**Task input:**

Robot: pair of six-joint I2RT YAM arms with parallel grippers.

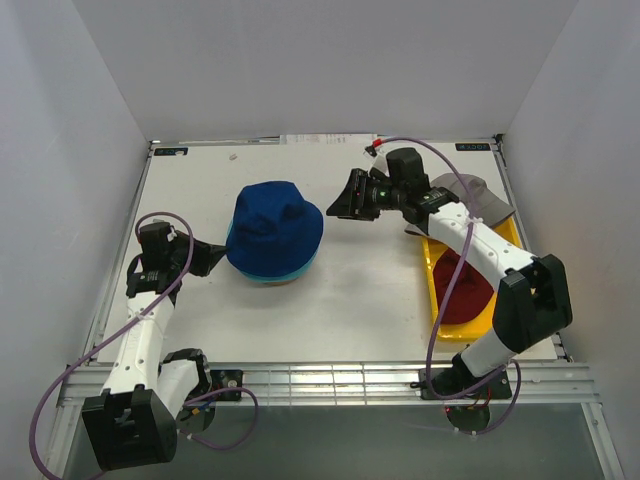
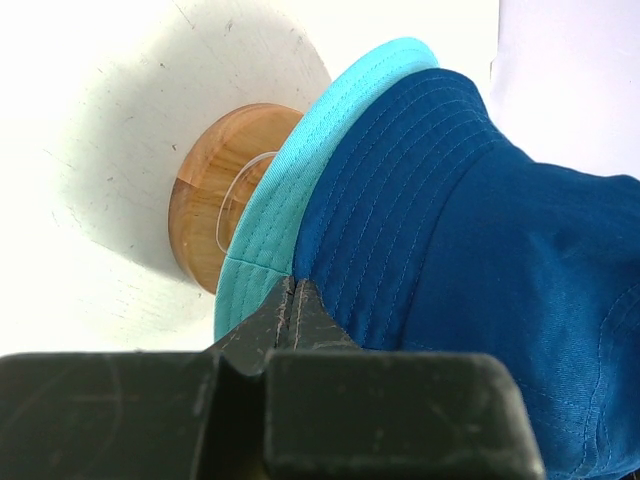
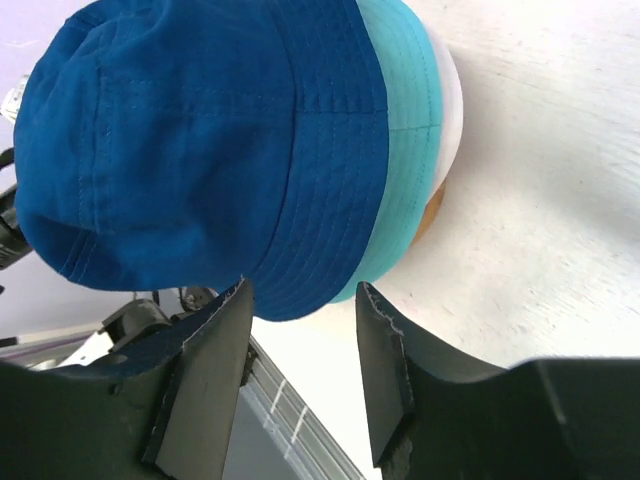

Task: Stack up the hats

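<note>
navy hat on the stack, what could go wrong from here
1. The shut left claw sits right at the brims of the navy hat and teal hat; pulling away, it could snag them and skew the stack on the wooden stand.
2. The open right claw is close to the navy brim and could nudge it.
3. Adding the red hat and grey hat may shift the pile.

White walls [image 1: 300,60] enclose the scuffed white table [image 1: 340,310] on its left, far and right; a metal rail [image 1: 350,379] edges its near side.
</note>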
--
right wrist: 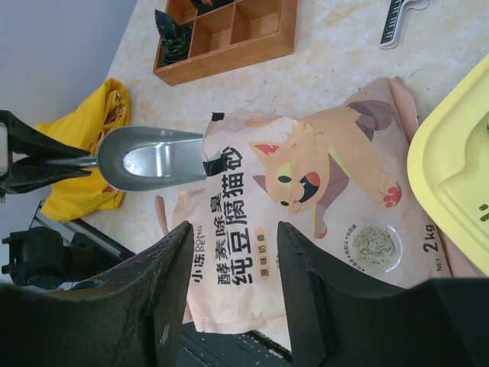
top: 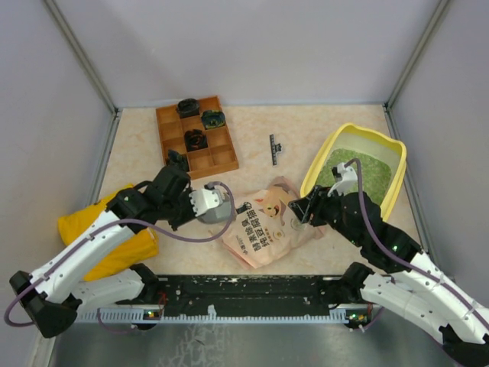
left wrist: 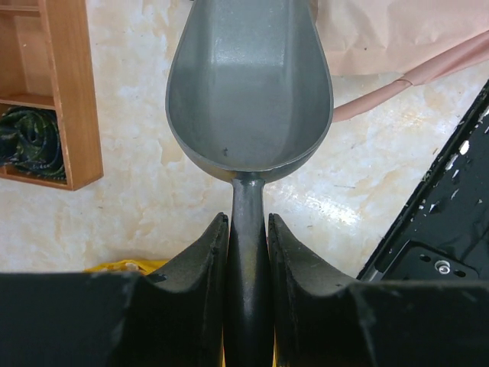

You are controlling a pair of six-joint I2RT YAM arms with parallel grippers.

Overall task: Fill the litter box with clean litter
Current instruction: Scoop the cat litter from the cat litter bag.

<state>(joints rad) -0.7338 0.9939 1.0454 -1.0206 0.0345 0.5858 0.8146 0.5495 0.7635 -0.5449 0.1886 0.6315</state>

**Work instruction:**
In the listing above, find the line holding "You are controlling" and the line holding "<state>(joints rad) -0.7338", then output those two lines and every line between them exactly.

**Answer section:**
You are controlling a pair of six-joint I2RT YAM arms with parallel grippers.

Overall task: Fill the litter box with clean litter
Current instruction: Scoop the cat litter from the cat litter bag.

<state>(joints rad) -0.7338 0.9939 1.0454 -1.0206 0.0345 0.5858 0.8146 0.5495 0.7635 -0.5449 0.1886 0.6315</state>

The work on this exercise is complete.